Calbright Media Mentions 2023

Our Ears Are Burning: Calbright Made News in 2023

To quote CalMatters: “Calbright’s Star is Rising” in 2023, and people noticed!

Many of the articles covering Calbright this past year made mention of our significant gains in enrollment and program completion: Calbright more than doubled both in 2023, and now has almost 4,000 enrolled students and has awarded over 435 certificates of completion. That was the focus of the CalMatters article, along with coverage in The Chronicle of Higher Education

But so many of Calbright’s media mentions were more than just acknowledgements that California’s first statewide, exclusively online, community college district has become a success story. Rather, they focused on our unique education model and the innovations it pioneers.  

That’s the case in a second article in The Chronicle, which highlighted Calbright’s role as the leading edge of the learning curve that can serve as a blueprint for other providers of online education, saying; “its latest moves offer some interesting lessons on ways to design colleges around students’ needs.”

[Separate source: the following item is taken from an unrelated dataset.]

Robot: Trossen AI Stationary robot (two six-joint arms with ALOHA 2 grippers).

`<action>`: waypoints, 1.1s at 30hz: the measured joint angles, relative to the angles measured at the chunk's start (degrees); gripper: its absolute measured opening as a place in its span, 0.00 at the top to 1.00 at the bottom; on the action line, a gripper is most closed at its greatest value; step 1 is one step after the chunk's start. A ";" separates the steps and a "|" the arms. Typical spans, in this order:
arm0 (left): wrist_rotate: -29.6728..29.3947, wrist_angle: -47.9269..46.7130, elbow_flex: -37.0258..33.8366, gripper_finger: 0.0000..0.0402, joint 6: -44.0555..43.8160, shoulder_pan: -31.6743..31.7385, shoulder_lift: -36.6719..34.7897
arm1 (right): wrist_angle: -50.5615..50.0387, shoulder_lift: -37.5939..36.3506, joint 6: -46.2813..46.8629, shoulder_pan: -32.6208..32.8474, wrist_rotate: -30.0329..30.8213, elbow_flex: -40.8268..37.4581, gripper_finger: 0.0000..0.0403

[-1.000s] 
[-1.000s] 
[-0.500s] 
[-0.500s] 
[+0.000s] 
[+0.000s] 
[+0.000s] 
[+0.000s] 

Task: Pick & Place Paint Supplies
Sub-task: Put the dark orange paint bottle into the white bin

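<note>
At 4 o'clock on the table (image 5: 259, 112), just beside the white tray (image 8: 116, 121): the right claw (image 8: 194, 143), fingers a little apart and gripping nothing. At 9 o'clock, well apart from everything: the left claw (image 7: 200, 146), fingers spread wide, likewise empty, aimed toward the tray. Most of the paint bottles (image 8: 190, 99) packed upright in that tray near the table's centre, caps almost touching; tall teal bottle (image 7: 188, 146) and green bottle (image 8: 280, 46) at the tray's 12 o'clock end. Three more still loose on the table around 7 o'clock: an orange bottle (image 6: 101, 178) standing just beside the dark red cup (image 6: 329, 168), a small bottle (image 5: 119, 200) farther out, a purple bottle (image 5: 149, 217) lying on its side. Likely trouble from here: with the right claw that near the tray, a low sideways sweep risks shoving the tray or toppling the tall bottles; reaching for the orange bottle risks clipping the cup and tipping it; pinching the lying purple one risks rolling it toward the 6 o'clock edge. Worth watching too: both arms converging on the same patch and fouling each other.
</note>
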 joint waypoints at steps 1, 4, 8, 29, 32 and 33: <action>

An article in Online Education went further, noting: 

To the surprise of many observers, Calbright threw out the entire Carnegie credit hour system—and threw out grading and degrees along with it. Instead, the college substitutes a competency-based education (CBE) model, which awards academic credit towards certificates based not on time but on the demonstrated mastery of clearly defined competencies.

Calbright officials point out that their CBE model’s individualized and flexible online instruction enables students to master material as quickly as they are able, which for thousands of students could be much sooner than a traditional college’s 15-week semester. Students can take extra time at a slower pace on difficult lessons, but they can also move swiftly through easier lessons they already understand. 

That flexible pacing offers an attractive benefit to Calbright’s target market of busy working-age adults. It can help them reduce the time they need to invest to earn their credentials. Calbright says that working adults studying only five hours a week can complete most of its certificate programs in less than a year, but a full-time student could earn a certificate in as little as two months. 

Many other media mentions consulted with Calbright’s leadership as experts in the field.

Calbright’s president, Ajita Talwalker Menon, addressed the future of accountability in online education at the National Press Club, spoke to The Illumination podcast about designing colleges around student needs, and was a panelist for a webinar organized by California Competes on the future of online education.  

Menon also appeared, alongside Calbright’s Student Body Organization President Jeremy Cox, on LA Times Today to discuss how the College’s programs work. 

Meanwhile Calbright’s Vice President of Workforce, Strategy, and Innovation, Michael Younger appeared on the EdScoop Podcast to discuss what makes Calbright’s programs effective. 

It’s a recognition, not only of our success, but of the contribution that the work and research we’re doing can make to the future of student centered online learning.